* **Prompt**:
Extract, exactly as written, all lines of the material below from the line that includes "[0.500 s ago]" through its last line.

+++ Input data

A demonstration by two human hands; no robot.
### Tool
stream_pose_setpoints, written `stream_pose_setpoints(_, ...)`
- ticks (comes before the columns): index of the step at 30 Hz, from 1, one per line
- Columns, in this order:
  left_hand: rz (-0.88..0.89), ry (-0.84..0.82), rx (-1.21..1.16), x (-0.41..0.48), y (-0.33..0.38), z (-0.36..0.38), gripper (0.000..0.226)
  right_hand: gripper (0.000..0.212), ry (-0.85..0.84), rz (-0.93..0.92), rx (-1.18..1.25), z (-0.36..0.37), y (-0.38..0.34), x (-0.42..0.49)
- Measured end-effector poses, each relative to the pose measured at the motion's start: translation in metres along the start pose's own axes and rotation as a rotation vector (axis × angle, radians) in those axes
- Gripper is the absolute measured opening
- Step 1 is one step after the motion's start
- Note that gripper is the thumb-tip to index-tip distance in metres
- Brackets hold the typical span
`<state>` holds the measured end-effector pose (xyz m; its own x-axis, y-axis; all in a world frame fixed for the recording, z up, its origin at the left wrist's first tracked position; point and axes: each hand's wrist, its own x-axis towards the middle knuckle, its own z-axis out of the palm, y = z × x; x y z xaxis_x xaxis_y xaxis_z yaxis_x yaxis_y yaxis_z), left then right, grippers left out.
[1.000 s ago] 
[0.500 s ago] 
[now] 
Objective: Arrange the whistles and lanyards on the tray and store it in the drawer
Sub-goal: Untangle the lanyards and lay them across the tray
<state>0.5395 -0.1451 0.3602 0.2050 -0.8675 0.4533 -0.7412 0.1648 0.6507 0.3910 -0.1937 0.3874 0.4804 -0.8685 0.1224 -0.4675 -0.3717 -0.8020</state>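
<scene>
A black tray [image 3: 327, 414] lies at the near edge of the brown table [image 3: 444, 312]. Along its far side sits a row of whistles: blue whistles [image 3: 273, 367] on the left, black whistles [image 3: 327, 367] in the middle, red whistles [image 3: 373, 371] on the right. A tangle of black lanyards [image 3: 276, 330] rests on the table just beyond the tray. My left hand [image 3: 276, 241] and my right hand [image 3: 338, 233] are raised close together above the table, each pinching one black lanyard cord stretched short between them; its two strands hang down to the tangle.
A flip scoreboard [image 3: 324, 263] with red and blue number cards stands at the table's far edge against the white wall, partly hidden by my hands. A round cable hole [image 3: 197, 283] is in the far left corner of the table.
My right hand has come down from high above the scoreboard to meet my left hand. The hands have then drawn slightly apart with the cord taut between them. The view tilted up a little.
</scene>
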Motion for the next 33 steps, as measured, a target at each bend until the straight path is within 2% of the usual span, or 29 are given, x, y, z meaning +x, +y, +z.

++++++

* **Response for this exercise**:
[0.500 s ago] 
[now] 
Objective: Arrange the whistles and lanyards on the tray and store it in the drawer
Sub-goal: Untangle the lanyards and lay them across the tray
<state>0.5395 -0.1451 0.3602 0.2050 -0.8675 0.4533 -0.7412 0.1648 0.6507 0.3910 -0.1937 0.3874 0.4804 -0.8685 0.1224 -0.4675 -0.3717 -0.8020</state>
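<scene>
A black tray [image 3: 327, 414] lies at the near edge of the brown table [image 3: 444, 312]. Along its far side sits a row of whistles: blue whistles [image 3: 273, 367] on the left, black whistles [image 3: 327, 367] in the middle, red whistles [image 3: 373, 371] on the right. A tangle of black lanyards [image 3: 276, 330] rests on the table just beyond the tray. My left hand [image 3: 276, 241] and my right hand [image 3: 338, 233] are raised close together above the table, each pinching one black lanyard cord stretched short between them; its two strands hang down to the tangle.
A flip scoreboard [image 3: 324, 263] with red and blue number cards stands at the table's far edge against the white wall, partly hidden by my hands. A round cable hole [image 3: 197, 283] is in the far left corner of the table.
My right hand has come down from high above the scoreboard to meet my left hand. The hands have then drawn slightly apart with the cord taut between them. The view tilted up a little.
</scene>
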Motion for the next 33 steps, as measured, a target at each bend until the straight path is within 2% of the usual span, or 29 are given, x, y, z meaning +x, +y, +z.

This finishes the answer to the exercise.